Work instruction: Take from the material every line that contains the word "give".
________________________
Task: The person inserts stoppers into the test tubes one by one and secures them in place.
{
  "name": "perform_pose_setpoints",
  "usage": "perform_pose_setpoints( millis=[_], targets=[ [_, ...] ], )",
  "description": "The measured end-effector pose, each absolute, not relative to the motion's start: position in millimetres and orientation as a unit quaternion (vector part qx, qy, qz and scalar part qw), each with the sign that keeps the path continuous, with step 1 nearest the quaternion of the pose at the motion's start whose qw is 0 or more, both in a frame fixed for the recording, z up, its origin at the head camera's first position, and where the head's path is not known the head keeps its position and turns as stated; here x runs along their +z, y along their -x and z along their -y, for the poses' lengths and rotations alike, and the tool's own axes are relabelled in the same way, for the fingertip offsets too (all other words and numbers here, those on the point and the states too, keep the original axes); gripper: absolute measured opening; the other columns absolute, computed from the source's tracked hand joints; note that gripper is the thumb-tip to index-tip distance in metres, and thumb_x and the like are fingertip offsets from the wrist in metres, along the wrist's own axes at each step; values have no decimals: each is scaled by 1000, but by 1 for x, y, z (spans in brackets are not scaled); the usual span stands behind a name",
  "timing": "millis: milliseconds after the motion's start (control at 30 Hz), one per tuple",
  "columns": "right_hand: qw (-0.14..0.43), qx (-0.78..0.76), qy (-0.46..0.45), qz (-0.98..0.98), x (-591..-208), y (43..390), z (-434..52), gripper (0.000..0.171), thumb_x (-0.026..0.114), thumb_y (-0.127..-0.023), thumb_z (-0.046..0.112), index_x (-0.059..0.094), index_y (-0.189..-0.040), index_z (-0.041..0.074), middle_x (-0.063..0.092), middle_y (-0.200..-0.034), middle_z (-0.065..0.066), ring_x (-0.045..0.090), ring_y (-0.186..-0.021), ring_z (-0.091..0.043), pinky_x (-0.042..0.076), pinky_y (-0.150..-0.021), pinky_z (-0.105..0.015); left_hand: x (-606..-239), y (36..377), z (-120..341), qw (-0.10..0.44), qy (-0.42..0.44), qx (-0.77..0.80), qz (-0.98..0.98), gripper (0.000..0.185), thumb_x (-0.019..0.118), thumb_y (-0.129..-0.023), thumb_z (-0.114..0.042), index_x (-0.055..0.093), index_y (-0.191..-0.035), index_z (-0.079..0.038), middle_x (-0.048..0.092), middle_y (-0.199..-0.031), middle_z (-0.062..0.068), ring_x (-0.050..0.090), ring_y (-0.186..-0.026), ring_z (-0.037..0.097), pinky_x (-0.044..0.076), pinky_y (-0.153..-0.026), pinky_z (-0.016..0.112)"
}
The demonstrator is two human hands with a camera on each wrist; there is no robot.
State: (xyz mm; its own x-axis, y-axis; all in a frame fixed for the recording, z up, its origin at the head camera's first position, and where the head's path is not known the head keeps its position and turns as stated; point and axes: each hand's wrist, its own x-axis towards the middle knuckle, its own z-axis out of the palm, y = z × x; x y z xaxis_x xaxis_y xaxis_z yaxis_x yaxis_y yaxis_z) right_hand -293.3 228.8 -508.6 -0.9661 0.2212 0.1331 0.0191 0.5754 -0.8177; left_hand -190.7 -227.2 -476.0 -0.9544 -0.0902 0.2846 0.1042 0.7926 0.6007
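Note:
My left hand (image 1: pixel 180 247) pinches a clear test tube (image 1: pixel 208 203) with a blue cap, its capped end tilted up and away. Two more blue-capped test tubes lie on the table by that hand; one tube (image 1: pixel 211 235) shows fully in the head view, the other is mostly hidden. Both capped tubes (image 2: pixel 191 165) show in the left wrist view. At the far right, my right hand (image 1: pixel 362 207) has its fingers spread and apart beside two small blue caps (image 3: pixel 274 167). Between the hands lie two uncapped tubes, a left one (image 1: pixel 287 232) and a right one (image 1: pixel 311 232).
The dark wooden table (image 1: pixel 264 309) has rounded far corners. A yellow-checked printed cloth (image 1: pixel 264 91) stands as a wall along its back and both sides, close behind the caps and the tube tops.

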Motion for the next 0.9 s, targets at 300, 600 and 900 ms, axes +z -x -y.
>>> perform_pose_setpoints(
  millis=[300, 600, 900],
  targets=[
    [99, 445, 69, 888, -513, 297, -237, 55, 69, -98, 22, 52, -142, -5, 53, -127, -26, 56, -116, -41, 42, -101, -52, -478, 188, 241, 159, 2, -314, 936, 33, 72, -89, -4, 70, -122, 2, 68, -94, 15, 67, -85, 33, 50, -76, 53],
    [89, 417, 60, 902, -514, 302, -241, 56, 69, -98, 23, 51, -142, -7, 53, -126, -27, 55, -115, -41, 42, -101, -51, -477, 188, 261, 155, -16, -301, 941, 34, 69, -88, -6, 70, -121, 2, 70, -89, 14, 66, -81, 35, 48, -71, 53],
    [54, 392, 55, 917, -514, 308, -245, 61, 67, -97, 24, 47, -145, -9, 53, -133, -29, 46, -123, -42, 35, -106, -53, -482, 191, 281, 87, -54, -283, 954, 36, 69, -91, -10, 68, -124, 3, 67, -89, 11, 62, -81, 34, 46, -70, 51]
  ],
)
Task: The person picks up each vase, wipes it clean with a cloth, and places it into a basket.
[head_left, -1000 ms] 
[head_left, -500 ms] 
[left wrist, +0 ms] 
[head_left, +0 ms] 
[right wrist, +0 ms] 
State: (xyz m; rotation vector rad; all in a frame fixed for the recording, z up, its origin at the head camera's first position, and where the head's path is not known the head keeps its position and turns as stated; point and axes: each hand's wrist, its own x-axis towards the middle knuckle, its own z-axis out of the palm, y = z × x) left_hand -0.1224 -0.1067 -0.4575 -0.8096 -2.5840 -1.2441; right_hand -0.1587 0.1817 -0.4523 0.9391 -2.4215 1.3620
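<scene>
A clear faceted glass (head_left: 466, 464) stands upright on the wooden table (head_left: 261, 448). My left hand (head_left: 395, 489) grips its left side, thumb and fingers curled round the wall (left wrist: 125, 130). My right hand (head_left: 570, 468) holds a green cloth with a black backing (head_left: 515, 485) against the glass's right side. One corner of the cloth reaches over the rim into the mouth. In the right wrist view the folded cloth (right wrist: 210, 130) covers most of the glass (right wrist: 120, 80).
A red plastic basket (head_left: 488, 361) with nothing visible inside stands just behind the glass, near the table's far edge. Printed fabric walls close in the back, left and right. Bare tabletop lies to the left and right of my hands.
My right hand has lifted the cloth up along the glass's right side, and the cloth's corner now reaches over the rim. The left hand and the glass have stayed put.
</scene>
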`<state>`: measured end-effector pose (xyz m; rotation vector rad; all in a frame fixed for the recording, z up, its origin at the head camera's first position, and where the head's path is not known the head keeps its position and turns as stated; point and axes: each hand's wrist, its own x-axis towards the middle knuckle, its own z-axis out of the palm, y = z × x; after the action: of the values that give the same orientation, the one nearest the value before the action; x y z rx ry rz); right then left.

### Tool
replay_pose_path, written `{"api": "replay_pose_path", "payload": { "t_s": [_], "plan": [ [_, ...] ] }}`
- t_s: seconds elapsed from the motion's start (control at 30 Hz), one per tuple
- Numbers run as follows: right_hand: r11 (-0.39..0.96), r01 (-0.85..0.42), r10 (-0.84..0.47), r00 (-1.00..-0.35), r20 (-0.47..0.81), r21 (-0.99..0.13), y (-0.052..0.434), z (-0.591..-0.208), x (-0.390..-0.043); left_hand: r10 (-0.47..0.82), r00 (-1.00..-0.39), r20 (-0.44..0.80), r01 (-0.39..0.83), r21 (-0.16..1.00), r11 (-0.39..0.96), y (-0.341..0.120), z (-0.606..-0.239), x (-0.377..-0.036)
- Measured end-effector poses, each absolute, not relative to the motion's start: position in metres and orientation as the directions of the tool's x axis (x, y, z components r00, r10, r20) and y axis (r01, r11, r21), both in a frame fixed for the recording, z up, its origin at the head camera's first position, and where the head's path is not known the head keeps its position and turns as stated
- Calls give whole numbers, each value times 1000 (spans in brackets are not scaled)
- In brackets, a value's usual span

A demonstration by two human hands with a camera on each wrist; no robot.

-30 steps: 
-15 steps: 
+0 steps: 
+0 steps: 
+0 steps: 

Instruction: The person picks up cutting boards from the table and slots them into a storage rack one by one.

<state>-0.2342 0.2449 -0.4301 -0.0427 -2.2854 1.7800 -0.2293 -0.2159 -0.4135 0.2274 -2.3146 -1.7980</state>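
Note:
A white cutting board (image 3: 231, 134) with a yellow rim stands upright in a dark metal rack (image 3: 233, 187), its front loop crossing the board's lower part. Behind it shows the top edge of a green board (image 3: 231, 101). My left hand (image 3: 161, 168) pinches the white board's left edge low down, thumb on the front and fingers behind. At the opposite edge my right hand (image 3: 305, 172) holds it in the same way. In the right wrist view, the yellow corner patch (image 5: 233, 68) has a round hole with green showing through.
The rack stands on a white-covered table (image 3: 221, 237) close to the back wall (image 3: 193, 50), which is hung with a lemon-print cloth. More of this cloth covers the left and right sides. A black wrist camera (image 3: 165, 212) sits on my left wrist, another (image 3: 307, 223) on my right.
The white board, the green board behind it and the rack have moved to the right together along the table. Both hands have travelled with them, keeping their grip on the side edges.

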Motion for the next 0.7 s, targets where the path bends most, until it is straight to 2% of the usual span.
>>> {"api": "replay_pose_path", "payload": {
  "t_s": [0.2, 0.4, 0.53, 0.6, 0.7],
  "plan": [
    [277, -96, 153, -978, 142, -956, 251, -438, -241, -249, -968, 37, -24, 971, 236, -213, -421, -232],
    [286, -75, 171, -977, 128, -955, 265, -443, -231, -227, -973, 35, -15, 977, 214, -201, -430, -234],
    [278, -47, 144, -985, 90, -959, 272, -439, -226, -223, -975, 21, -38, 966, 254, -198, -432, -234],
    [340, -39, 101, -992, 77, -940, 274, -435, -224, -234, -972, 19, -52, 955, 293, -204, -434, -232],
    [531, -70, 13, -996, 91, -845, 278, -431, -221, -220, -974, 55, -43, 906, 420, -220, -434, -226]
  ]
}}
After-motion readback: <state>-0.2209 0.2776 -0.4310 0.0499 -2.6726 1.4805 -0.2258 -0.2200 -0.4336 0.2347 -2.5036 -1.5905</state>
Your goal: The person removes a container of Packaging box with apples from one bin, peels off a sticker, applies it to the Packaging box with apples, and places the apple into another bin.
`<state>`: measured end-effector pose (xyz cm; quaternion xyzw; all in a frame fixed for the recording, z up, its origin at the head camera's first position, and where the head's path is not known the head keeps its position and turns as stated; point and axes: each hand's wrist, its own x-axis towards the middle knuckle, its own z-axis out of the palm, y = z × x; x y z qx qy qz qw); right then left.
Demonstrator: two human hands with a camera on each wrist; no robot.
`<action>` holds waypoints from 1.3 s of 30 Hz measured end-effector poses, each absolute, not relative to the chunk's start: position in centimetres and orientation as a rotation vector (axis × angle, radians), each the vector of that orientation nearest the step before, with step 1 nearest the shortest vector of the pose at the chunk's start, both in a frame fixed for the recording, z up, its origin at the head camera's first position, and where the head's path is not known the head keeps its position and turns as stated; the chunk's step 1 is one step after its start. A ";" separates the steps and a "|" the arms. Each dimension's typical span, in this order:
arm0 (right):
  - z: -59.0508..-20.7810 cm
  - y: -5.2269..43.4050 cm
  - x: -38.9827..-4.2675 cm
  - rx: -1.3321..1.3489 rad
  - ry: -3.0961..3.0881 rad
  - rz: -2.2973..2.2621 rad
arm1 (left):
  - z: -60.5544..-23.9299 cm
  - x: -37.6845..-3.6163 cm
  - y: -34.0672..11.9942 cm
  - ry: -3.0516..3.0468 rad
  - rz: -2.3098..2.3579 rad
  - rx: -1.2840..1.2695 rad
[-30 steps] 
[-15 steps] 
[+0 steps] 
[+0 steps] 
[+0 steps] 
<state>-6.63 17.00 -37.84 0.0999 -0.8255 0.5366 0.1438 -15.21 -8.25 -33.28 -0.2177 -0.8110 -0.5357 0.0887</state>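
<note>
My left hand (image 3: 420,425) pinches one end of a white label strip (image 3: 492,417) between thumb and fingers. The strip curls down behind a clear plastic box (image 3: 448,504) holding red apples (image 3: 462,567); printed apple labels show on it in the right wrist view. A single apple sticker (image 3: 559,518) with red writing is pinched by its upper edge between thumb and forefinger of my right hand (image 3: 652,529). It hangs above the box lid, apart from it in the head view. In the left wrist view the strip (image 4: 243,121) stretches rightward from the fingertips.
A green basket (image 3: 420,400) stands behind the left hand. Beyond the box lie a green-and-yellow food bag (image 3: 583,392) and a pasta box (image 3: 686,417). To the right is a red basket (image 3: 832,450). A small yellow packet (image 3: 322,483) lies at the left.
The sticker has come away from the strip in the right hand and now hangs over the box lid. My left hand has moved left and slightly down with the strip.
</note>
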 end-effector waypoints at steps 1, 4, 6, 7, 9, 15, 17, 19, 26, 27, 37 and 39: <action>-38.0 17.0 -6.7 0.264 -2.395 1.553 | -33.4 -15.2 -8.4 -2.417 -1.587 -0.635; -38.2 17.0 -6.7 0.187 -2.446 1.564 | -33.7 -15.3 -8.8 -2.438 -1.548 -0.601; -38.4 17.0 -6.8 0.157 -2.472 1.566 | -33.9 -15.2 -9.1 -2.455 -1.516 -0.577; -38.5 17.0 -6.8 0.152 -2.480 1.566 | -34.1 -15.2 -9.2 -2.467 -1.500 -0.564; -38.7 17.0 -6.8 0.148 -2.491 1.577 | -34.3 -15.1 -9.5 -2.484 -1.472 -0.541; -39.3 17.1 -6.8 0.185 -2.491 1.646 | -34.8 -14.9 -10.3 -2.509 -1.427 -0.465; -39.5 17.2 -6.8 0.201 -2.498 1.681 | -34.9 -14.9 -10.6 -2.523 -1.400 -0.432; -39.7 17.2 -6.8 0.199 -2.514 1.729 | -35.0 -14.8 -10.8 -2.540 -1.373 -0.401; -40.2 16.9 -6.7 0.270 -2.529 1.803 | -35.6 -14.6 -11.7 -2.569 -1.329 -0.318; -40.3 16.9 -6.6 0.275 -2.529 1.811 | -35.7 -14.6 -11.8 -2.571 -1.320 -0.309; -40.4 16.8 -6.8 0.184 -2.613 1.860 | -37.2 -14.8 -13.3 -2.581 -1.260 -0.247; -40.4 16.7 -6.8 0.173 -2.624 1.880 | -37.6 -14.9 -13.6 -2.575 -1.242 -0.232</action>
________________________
Answer space:
`<state>`: measured end-effector pose (xyz m; rotation vector rad; all in a frame fixed for the recording, z up, its origin at the head camera's first position, and where the head's path is not known the head keeps its position and turns as stated; point and axes: each hand's wrist, its own x-axis towards the middle knuckle, its own z-axis out of the palm, y = z × x; after the action: of the values that give the same orientation, the one nearest the value before the action; x y z rx ry rz); right then left.
- Calls give whole numbers, each value times 1000 (spans in brackets are not scaled)

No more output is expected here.